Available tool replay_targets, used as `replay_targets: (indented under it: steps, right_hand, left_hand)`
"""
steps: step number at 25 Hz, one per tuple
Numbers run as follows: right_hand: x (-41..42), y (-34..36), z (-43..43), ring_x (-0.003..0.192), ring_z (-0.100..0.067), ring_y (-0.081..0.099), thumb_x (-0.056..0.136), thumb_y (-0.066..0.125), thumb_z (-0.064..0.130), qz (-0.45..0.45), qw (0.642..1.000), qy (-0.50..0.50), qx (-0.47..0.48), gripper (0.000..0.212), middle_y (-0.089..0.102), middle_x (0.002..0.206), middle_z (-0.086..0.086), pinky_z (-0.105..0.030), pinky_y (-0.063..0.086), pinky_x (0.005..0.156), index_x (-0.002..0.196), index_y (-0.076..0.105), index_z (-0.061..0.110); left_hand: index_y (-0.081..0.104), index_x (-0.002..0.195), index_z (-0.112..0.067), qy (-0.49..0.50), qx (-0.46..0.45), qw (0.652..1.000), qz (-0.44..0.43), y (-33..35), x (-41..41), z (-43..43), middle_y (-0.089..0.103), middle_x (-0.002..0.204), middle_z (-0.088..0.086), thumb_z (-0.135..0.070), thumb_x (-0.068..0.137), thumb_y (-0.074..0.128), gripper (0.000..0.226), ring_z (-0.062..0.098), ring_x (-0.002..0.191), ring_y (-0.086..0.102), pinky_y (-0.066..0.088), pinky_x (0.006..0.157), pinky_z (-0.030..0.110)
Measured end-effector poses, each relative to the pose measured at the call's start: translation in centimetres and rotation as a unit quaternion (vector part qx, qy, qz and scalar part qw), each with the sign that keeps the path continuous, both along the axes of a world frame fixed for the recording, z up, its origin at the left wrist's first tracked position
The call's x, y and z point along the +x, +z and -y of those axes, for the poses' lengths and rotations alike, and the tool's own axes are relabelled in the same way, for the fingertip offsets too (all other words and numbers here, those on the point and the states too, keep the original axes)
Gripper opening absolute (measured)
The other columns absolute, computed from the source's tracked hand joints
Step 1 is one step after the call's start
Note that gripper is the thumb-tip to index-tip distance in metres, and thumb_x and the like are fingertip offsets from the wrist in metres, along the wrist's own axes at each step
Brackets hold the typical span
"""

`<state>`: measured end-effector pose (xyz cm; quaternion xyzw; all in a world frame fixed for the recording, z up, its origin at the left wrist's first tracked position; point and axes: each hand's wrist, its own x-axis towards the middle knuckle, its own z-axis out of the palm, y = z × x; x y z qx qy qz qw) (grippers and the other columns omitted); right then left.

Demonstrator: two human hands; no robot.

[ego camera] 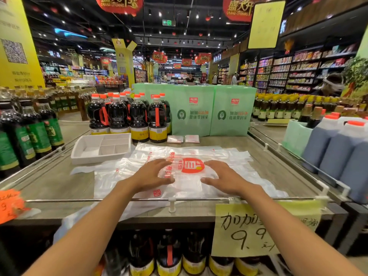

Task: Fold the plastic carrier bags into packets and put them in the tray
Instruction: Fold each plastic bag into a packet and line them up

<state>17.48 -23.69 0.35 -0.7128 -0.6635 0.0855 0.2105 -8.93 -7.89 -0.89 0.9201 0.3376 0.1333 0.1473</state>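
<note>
Tray back-left on the shelf top, no packet in it; left hand flat, fingers spread, on carrier bag near front edge; bag's long axis looks left-right under both palms; right hand likewise flat, equally near; two packets behind

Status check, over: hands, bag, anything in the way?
Both open: left hand, right hand, spread over flat carrier bag. Two folded packets beyond, outside tray. Nothing blocking.
</note>
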Motion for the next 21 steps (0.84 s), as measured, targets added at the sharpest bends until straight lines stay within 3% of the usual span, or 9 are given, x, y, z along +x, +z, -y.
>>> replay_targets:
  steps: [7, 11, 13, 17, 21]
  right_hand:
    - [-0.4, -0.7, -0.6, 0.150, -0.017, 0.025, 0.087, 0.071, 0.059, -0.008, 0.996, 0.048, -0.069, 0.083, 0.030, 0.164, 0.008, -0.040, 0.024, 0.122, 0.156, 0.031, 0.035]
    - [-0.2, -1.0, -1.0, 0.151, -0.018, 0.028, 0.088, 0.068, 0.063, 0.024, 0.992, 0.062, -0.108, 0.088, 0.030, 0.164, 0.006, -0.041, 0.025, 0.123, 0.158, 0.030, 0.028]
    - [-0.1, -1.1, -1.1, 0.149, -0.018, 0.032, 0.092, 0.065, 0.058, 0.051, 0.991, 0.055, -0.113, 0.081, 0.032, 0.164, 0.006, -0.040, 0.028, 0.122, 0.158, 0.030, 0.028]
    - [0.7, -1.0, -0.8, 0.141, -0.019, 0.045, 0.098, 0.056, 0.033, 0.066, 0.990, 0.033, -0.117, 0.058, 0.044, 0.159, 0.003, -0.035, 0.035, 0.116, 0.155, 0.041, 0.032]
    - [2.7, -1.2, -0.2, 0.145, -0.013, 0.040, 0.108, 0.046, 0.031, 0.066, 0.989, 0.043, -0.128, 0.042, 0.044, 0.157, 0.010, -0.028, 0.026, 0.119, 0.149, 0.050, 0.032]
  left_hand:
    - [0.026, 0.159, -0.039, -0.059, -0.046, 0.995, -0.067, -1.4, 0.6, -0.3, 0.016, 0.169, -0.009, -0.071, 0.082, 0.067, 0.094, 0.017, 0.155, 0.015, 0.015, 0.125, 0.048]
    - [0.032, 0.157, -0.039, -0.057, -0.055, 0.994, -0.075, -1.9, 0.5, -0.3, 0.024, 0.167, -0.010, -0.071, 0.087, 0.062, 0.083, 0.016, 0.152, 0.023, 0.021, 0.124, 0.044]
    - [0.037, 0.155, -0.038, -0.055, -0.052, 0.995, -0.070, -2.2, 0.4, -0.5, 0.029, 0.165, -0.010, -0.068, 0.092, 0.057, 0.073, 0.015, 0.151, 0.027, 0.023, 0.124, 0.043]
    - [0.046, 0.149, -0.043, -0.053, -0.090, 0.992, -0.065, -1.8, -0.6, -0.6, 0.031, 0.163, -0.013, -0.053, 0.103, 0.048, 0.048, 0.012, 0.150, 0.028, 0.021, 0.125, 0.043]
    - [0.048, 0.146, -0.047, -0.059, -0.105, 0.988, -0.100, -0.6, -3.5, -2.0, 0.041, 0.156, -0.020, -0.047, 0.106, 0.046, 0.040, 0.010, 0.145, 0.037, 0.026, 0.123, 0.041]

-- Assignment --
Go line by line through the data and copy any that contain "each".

-- Written solution --
Measured end-effector poses, each relative to the pose measured at the call's start: translation in centimetres and rotation as a unit quaternion (vector part qx, qy, qz and scalar part qw), each with the sign that keeps the path continuous, both along the axes of a world frame fixed for the recording, z up, its origin at the left wrist's first tracked position
Note that gripper is the thumb-tip to index-tip distance in metres, and thumb_x and the like are fingertip offsets from the wrist in metres, along the wrist's own axes at each step
`<state>`: measured end-effector pose (xyz cm; quaternion xyzw; all in a world frame fixed for the recording, z up, its origin at the left wrist's first tracked position; point and axes: each hand's wrist, its own x-axis towards the middle knuckle, its own z-axis out of the palm, y = z × x; x y z qx qy qz qw) (grippers and the other columns omitted); right then left.
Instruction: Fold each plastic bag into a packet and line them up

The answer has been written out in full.